Inspiration

Museums hold some of humanity's most powerful cultural artifacts, yet for many children, especially those with sensory differences, language barriers, or non-traditional learning styles, these spaces can feel overwhelming and inaccessible. We wanted to change that. The idea for Kiki grew from a simple question: what if the museum itself could meet every child where they are?

What we learned

Research shaped everything. The Bay Area Discovery Museum's CREATE Framework taught us that multisensory learning deepens memory, while Harvard Project Zero's "I see, I think, I wonder" model showed us how a predictable, repeatable structure reduces cognitive load. Parent interviews reinforced what the literature confirmed – children thrive with structured tasks, hands-on interaction, and caregiver involvement.

How we built it

Kiki is a multimodal kiosk system featuring RFID wristbands that store each child's sensory and learning preferences. Across three phases: onboarding, in-gallery exploration, and post-visit reflection, children engage through drawing, listening, speaking, and moving.

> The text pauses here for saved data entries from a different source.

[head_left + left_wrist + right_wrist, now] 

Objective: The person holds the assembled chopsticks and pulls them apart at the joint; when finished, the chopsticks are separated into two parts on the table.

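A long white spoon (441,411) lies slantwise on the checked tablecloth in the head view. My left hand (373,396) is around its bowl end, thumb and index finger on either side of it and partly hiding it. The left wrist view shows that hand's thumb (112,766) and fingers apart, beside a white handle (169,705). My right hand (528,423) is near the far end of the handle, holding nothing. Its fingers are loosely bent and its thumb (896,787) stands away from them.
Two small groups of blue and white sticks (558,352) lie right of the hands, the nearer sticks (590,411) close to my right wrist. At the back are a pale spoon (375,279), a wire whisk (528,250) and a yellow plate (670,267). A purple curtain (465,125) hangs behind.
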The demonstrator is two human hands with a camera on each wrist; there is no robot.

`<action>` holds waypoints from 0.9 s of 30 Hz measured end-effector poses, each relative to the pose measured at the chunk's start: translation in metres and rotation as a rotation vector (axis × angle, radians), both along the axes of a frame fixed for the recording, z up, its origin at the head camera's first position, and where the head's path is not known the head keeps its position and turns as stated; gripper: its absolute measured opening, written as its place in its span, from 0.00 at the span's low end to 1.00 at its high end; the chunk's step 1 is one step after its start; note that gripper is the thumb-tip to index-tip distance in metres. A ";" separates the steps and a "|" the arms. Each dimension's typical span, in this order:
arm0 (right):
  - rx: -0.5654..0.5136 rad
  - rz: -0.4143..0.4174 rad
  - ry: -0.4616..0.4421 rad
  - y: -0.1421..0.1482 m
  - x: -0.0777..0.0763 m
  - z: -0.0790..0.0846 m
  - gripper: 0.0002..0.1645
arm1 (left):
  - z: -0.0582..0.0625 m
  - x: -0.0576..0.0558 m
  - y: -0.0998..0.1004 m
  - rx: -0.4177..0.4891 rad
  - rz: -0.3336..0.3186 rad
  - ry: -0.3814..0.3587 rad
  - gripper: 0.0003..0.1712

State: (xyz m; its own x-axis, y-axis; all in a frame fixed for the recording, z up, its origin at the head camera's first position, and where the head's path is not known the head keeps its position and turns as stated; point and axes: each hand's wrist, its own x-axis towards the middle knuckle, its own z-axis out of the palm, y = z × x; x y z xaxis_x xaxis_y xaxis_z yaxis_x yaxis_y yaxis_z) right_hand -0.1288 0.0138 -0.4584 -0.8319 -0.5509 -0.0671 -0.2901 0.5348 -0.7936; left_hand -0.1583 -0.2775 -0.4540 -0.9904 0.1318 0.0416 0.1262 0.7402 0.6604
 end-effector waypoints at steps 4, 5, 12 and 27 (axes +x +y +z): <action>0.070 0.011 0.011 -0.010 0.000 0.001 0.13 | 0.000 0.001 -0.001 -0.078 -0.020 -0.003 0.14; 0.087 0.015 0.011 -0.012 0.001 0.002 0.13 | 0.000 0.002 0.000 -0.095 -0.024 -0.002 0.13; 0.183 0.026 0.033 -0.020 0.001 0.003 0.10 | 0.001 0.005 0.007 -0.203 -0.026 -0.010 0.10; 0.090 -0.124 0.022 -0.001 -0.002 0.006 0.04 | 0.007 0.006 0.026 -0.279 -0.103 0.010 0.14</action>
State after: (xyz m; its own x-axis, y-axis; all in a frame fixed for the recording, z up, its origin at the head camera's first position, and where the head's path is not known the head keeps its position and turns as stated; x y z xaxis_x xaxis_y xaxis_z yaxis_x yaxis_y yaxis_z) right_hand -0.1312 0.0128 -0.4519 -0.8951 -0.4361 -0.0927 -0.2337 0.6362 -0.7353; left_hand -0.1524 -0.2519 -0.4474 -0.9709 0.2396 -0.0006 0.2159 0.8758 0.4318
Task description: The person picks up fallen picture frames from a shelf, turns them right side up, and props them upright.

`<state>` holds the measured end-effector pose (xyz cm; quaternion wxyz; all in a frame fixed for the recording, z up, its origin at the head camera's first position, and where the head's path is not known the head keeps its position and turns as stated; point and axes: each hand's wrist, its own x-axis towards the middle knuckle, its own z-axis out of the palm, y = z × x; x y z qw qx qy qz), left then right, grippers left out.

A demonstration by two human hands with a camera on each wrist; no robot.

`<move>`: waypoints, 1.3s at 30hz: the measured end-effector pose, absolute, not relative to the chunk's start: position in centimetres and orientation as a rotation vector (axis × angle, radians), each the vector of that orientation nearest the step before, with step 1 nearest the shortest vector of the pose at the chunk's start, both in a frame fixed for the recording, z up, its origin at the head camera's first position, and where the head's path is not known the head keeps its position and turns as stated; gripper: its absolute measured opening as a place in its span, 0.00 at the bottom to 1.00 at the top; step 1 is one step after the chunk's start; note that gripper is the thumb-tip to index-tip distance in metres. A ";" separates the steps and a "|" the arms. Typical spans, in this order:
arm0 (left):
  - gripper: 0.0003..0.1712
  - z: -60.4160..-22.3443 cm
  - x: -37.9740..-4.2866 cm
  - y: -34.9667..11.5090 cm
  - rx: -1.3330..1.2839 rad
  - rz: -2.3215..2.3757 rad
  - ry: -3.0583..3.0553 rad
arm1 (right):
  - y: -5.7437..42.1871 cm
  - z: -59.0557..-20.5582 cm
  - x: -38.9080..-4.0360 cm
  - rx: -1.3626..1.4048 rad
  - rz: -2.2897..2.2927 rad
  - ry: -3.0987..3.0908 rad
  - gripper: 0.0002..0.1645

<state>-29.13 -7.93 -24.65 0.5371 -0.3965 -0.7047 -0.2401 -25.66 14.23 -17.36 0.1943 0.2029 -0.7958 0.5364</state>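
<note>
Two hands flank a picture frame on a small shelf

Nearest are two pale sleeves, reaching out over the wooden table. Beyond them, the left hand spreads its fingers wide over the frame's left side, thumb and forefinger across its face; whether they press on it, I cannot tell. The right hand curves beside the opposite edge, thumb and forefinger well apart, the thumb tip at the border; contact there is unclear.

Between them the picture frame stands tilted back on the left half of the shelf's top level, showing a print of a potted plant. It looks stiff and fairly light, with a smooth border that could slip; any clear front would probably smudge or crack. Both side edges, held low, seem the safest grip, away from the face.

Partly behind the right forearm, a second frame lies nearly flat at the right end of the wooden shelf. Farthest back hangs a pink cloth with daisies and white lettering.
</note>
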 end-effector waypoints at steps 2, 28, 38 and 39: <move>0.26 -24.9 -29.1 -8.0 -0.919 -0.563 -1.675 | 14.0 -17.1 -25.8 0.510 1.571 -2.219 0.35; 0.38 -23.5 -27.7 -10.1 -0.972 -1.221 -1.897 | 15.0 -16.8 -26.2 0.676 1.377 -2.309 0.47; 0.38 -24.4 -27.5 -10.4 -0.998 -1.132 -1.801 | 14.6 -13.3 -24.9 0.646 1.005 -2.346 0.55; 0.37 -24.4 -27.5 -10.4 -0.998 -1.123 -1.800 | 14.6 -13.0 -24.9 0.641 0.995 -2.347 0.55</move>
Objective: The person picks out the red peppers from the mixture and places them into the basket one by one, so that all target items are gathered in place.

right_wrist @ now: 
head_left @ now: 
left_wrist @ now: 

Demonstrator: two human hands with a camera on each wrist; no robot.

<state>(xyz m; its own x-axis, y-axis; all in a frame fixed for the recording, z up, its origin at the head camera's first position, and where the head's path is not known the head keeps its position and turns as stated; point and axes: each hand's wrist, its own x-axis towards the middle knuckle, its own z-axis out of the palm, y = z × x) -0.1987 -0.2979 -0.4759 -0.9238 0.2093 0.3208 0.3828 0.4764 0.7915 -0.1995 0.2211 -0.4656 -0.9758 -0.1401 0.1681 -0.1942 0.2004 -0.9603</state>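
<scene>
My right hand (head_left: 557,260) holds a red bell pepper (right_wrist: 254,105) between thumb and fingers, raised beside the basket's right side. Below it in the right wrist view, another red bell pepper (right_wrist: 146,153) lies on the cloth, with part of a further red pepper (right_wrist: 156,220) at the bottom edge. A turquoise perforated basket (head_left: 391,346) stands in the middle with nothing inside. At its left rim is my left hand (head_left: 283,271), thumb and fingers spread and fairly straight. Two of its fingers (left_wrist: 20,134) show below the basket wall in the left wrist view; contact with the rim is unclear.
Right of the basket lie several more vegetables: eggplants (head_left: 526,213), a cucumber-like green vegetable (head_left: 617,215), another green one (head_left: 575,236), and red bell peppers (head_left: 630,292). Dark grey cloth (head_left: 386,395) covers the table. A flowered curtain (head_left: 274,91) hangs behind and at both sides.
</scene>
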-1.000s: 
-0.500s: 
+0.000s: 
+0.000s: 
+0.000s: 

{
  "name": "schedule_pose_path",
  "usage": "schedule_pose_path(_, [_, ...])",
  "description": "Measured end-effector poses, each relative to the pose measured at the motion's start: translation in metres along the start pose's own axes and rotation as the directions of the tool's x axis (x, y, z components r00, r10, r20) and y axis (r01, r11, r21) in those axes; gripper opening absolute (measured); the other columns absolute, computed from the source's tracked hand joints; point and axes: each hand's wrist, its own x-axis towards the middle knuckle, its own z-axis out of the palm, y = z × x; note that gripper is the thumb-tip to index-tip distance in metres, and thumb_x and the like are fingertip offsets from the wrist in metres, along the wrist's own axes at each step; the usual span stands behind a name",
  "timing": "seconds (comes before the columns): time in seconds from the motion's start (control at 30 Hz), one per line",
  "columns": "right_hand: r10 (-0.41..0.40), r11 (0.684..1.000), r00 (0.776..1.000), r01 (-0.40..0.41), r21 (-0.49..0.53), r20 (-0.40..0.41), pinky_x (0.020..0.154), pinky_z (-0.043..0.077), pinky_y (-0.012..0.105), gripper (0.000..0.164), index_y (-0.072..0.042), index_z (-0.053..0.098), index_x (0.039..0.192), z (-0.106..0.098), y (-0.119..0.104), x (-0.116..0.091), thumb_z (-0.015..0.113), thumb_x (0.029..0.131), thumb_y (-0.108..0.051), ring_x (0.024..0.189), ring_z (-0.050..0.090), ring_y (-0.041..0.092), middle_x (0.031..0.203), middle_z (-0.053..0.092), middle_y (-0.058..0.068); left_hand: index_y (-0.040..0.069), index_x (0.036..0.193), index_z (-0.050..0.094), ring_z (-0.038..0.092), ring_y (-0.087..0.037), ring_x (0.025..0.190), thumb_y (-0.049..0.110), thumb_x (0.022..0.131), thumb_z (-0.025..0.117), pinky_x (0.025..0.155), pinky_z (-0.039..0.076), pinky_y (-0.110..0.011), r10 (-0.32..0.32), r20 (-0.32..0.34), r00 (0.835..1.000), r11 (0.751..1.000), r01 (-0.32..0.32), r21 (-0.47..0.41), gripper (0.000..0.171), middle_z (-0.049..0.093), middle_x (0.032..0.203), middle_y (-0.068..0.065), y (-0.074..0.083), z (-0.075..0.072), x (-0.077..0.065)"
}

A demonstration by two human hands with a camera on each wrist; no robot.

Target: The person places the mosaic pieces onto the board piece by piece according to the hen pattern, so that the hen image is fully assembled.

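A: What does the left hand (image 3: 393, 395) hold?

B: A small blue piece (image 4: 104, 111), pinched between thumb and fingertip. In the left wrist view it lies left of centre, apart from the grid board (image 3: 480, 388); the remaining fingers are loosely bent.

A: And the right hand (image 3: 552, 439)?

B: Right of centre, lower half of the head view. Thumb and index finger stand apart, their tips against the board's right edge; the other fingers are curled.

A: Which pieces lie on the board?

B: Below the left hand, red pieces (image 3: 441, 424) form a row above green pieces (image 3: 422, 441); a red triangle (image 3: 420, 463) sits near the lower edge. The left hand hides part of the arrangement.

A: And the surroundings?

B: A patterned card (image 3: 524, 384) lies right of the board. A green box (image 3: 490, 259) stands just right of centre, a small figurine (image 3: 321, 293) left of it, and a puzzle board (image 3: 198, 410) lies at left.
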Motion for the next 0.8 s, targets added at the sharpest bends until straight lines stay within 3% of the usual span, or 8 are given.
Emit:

We hand-drew all illustrations, built low-fi and high-fi prototypes in Figma, storyboarded the physical kiosk design, and used Gemini to support copywriting and literature synthesis.

Challenges

Our biggest tension was avoiding screen dependency in a physical space. Every design decision had to draw children toward the artwork, not away from it. Balancing engagement with restraint (and accessibility with simplicit) pushed us to iterate constantly, and to be mindful of every pixel!

Thank you so much for reading! We hope you love Kiki as much as we loved making it!